Au cours de la demi-heure qui a suivi, nous avons traversé une épaisse végétation alors que Melvin tira certains de ses meilleurs légumes - pour moi. Bientôt, lui et moi étions à bicyclette en direction de la maison de Melvin. En chemin, nous avons discuté de la politique ougandaise, de l'économie, de la religion et de nos aspirations. Quand nous sommes arrivés, nous avons pris le thé et mangé des œufs en regardant un film nigérian avec sa femme.
Une heure plus tard, j'étais en ville, assis sur un banc de bois à l'extérieur d'une des douze boutiques situées le long de la route principale. En dehors de l'un d'eux se trouvait un groupe de quatre hommes; leurs bavardages et leurs rires remplissaient l'air. Les gens se sont rassemblés en groupes pour parler et profiter de la douce soirée.
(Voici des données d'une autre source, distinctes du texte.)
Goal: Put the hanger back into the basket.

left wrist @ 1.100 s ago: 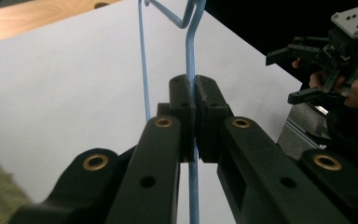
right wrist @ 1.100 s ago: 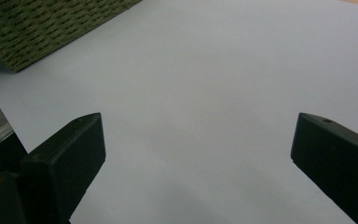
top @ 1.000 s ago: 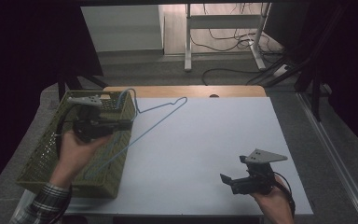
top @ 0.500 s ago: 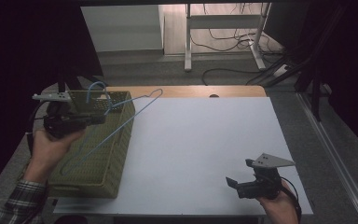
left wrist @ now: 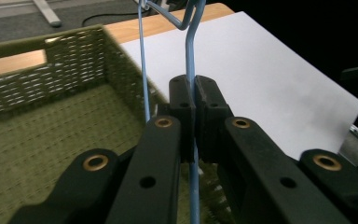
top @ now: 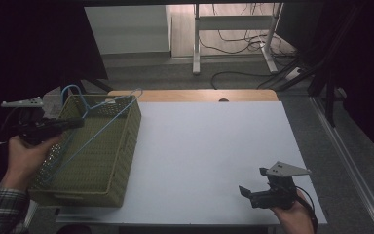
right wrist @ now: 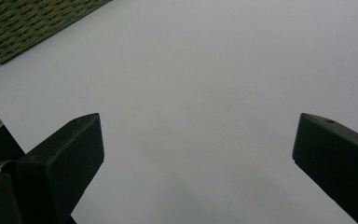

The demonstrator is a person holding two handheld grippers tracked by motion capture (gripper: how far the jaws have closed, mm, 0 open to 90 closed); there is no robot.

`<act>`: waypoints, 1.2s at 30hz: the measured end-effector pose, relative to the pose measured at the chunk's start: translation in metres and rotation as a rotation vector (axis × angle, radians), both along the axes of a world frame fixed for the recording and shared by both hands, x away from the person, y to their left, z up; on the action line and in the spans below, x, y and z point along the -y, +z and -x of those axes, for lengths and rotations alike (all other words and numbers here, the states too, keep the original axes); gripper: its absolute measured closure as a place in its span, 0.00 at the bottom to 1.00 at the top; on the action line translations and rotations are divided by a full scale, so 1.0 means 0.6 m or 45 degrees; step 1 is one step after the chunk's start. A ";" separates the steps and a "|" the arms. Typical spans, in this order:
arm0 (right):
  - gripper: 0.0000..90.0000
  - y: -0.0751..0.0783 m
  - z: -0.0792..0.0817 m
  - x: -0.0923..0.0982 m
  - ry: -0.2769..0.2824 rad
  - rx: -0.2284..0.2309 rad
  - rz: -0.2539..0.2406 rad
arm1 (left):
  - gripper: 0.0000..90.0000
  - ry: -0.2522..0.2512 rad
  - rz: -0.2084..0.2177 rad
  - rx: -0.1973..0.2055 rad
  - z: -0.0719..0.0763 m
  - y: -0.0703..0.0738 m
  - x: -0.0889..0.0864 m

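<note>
A blue wire hanger (top: 102, 129) slants across the green woven basket (top: 121, 161) at the table's left side, its upper end near the basket's far right corner. My left gripper (top: 80, 122), held level over the basket's left rim, is shut on the hanger. In the left gripper view the jaws pinch the hanger wire (left wrist: 189, 51) at the gripper (left wrist: 194, 91), with the basket's floor (left wrist: 51, 154) below. My right gripper (top: 252, 183) stands open near the table's front right. Its jaws (right wrist: 196, 149) are wide apart over bare white tabletop.
The white table (top: 214, 146) spreads between basket and right hand, with a wooden strip (top: 199, 95) along its far edge. Behind it stand a desk frame (top: 233, 39) and floor cables (top: 253, 73). The basket's corner (right wrist: 28, 23) lies far from the right gripper.
My left hand has carried the hanger leftward, from reaching over the white table to lying over the basket. The right gripper has stayed in place, open.
</note>
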State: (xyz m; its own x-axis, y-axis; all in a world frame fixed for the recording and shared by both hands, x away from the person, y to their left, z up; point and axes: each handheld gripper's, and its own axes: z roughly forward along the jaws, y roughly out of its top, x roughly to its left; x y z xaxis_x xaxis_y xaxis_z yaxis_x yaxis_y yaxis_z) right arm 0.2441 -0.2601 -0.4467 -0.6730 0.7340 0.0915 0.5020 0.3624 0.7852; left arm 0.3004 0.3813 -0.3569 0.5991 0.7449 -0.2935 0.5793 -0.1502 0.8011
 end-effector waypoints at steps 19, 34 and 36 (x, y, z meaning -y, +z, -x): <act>0.02 -0.006 -0.003 0.000 -0.002 -0.020 0.024 | 0.97 0.069 0.014 -0.037 -0.015 -0.094 -0.056; 0.02 -0.012 -0.004 -0.003 0.012 -0.048 0.047 | 0.97 0.100 -0.070 -0.138 -0.039 -0.155 -0.053; 0.02 -0.013 -0.004 -0.004 0.015 -0.048 0.047 | 0.97 0.107 -0.073 -0.148 -0.040 -0.158 -0.055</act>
State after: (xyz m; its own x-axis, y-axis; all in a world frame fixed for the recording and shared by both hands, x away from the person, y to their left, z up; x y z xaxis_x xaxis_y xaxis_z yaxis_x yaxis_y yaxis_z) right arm 0.2467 -0.2580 -0.4543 -0.6779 0.7297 0.0895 0.5265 0.3968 0.7519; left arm 0.3242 0.4142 -0.4516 0.4984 0.8087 -0.3125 0.6799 -0.1410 0.7196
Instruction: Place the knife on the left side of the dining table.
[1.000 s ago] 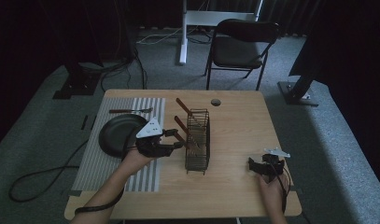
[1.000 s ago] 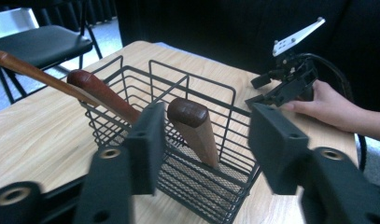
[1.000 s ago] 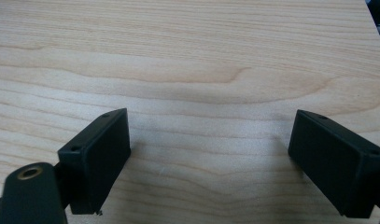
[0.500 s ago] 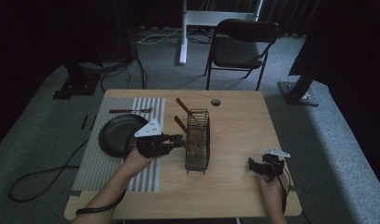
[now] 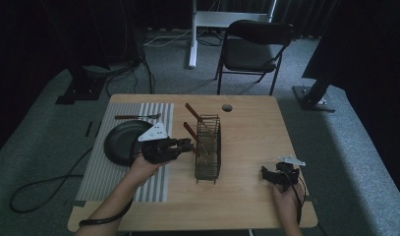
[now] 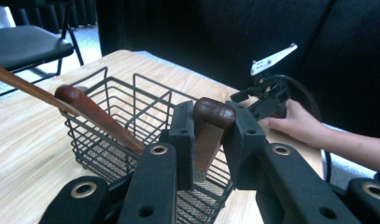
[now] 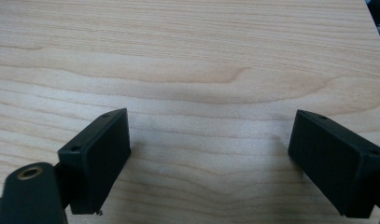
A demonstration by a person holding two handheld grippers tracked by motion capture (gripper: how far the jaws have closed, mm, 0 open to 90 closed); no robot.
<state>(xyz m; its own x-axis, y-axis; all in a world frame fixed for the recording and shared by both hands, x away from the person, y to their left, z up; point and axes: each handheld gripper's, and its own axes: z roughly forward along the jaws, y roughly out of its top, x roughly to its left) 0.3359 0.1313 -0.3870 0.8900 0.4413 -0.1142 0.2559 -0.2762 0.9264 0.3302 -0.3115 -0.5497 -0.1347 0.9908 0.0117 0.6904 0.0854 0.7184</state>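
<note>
Left gripper (image 6: pixel 208 140) clamps brown wooden utensil handle (image 6: pixel 211 122) at black wire basket (image 5: pixel 208 147), mid-table; second wooden handle (image 6: pixel 92 114) already in. Fork (image 5: pixel 136 117) remains near far-left corner. Right gripper (image 7: pixel 208 158) wide, empty.

Pale, smooth, matt wood grain across the table (image 7: pixel 187 56). Thin black wire for the basket (image 6: pixel 131 121). Glossy dark-brown wooden handle (image 6: pixel 214 112) between matt black plastic jaws. Striped cloth mat (image 5: pixel 101 167).

Wire basket (image 5: pixel 208 147) blocks mid-table (handles jutting) — bare table (image 5: pixel 251 128) right.
</note>
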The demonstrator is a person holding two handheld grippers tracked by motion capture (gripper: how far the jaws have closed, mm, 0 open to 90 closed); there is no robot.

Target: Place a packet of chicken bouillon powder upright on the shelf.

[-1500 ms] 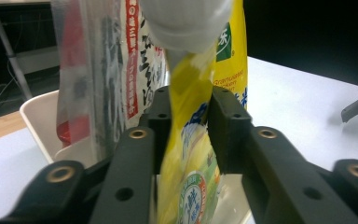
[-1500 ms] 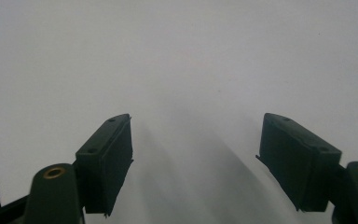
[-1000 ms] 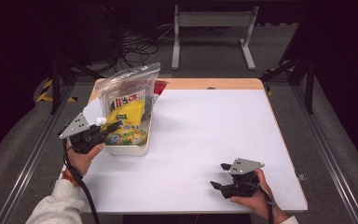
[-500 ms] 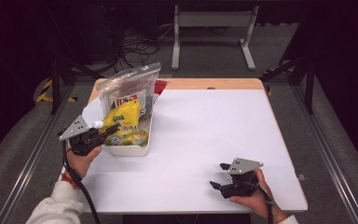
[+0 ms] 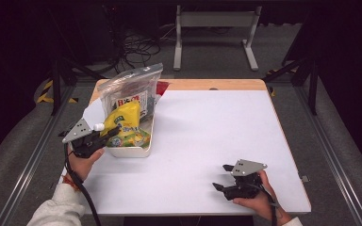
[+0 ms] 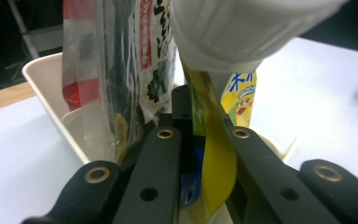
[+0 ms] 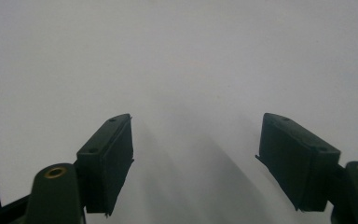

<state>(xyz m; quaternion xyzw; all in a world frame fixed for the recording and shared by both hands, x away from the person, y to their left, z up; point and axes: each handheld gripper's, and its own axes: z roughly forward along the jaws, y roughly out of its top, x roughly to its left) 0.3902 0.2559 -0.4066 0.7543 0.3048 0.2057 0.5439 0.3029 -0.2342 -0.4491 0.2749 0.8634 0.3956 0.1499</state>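
Left claw [image 5: 104, 135] clamped on yellow pouch [image 5: 122, 121], lifted slightly higher vs before, right claw [image 5: 222, 176] wide, unmoved

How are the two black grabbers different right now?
The left gripper is shut, pinching the yellow pouch at the white tub; the right gripper is open with nothing between its jaws. The left gripper sits at the table's left edge by the tub, while the right gripper rests on bare tabletop near the front right. Both are black, hand-held, and carry a grey plate on top.
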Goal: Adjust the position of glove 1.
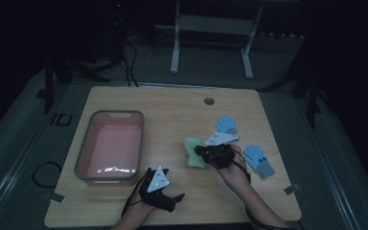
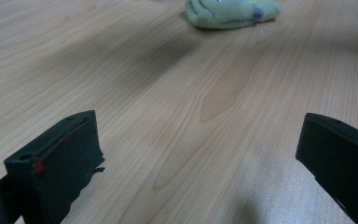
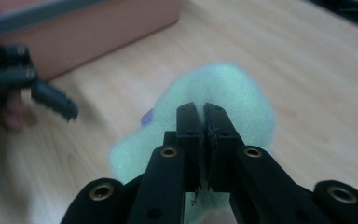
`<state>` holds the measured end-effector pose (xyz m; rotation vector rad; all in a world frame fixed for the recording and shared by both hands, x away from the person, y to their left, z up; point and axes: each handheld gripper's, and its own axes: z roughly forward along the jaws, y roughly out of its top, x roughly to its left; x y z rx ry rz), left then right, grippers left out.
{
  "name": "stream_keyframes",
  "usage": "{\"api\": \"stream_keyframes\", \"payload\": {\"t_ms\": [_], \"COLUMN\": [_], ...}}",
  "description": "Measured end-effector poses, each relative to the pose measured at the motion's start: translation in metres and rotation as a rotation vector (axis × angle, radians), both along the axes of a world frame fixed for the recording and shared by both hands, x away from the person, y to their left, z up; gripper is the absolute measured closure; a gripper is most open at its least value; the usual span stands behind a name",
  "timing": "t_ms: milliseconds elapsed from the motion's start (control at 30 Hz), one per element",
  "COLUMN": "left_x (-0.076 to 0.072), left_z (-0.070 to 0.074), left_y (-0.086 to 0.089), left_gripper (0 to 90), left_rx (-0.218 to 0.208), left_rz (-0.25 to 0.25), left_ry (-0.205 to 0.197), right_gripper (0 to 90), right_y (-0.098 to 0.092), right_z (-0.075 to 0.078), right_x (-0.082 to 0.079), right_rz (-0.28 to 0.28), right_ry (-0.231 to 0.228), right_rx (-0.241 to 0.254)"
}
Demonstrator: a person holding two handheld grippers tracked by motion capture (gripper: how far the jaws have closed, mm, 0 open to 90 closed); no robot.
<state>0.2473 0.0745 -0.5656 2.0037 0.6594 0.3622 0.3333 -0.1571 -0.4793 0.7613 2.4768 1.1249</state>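
green glove point(image 3: 223, 100): I have it pinched in my right gripper point(image 3: 200, 109), jaws clamped tight on a thin fold; in the high view it hangs just over the table point(image 1: 172, 110), right of the pink bin point(image 1: 110, 143)
feel: I judge it soft, light and floppy; the free part will droop and swing
hold: a fold of fabric near an edge seems enough, nothing fragile
slip risk: low, I think, the knit should catch on the pads
left gripper point(image 2: 196, 154): released, jaws wide apart over bare wood, nothing between them
blue gloves point(image 1: 258, 160): two lie on the table to the right, well clear of the bin
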Motion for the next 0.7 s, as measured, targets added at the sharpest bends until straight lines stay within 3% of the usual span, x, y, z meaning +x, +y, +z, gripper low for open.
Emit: {"api": "stream_keyframes", "payload": {"t_ms": [233,400,567,700], "left_x": [0.000,0.000,0.000,0.000], "left_z": [0.000,0.000,0.000,0.000], "left_y": [0.000,0.000,0.000,0.000], "left_gripper": [0.1,0.1,0.1,0.1], "left_rx": [0.002,0.001,0.001,0.000], "left_rz": [-0.002,-0.003,-0.003,-0.004], "left_ry": [0.001,0.000,-0.001,0.000], "right_gripper": [85.6,85.0,76.0,72.6], "right_y": [-0.001,0.004,0.008,0.009], "right_z": [-0.030,-0.047,-0.062,-0.068], "right_x": [-0.010,-0.010,-0.006,-0.006], "right_rz": [0.005,0.008,0.000,-0.009], "right_ry": [0.069,0.089,0.110,0.113], "right_rx": [-0.029,-0.053,-0.087,-0.076]}}
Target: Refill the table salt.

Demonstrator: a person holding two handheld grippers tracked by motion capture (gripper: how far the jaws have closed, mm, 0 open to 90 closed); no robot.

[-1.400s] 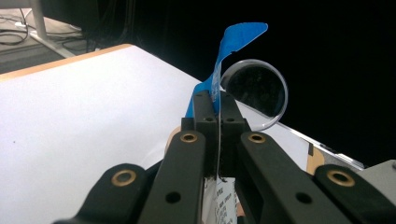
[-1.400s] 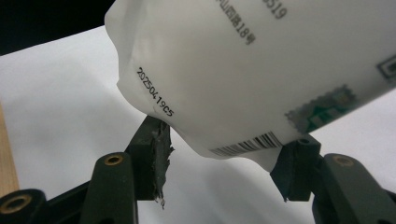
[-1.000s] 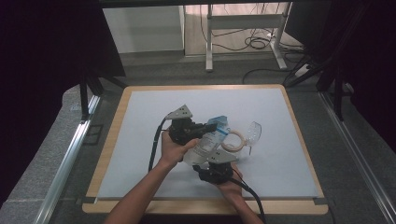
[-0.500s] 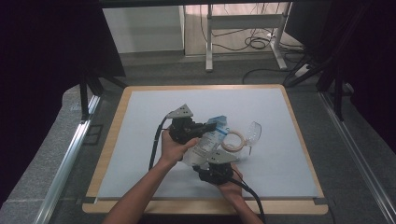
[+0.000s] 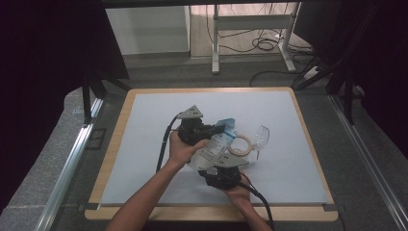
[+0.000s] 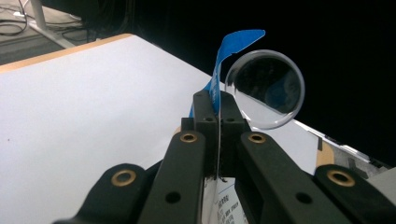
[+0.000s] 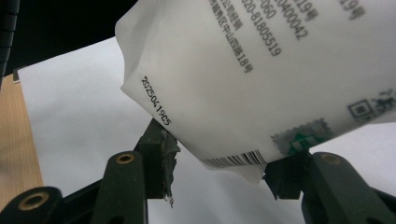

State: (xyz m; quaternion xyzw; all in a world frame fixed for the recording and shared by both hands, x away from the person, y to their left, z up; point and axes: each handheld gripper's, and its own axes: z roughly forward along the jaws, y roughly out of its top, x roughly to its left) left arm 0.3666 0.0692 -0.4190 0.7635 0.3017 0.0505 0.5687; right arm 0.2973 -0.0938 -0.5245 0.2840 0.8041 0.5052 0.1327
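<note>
Against a second ago I see almost nothing changed: both hands sit in the same spot over the white counter [image 5: 144,144], with the pouch [image 5: 214,147] held up between them. My left claw [image 6: 218,109] is clenched on the pouch's blue top strip [image 6: 233,44]. My right claw [image 7: 217,163] has its jaws spread either side of the pouch's bottom corner; whether they touch it I cannot tell. The clear goggles [image 5: 257,137] and a tape ring [image 5: 239,144] lie just beside the pouch, partly hidden behind it. The pouch's print is cut off.
</note>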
La propriétaire voisine du magasin trapue était assise à l'extérieur dans sa chaise, faisant frire des galettes de viande, tandis que les cinq morceaux de chapatti que je venais de commander grésillaient sur une plaque chauffante près d'un stand situé à quelques mètres.
Alors que je buvais un Fanta, je me suis rendu compte que je quitterais bientôt cet endroit. Bientôt, je quitterais la ferme de Frank. Le mois prochain, il récoltera des épis de maïs sur la même parcelle où je l’ai aidé à planter des graines il ya quelques semaines. Je me demandais s'il penserait avec affection à notre temps passé ensemble, ou s'il penserait que je suis juste un autre étranger qui reste un peu dans les parages. Je me demandais si ces Ougandais de la ville penseraient de moi différemment ou ne me verraient que de manière passagère. Je savais que ces deux réponses étaient possibles. Et honnêtement, la même chose a probablement été faite pour savoir comment je pourrais y penser.
Je finis ma Fanta et regardai silencieusement le soleil se coucher.
[Remarque: cette histoire a été produite par le programme Glimpse Correspondents, dans le cadre duquel des écrivains et des photographes élaborent des récits longs pour Matador. Pour en savoir plus sur le processus éditorial de cette histoire, consultez 3 Techniques Creative Nonfiction Borrows from Fiction.]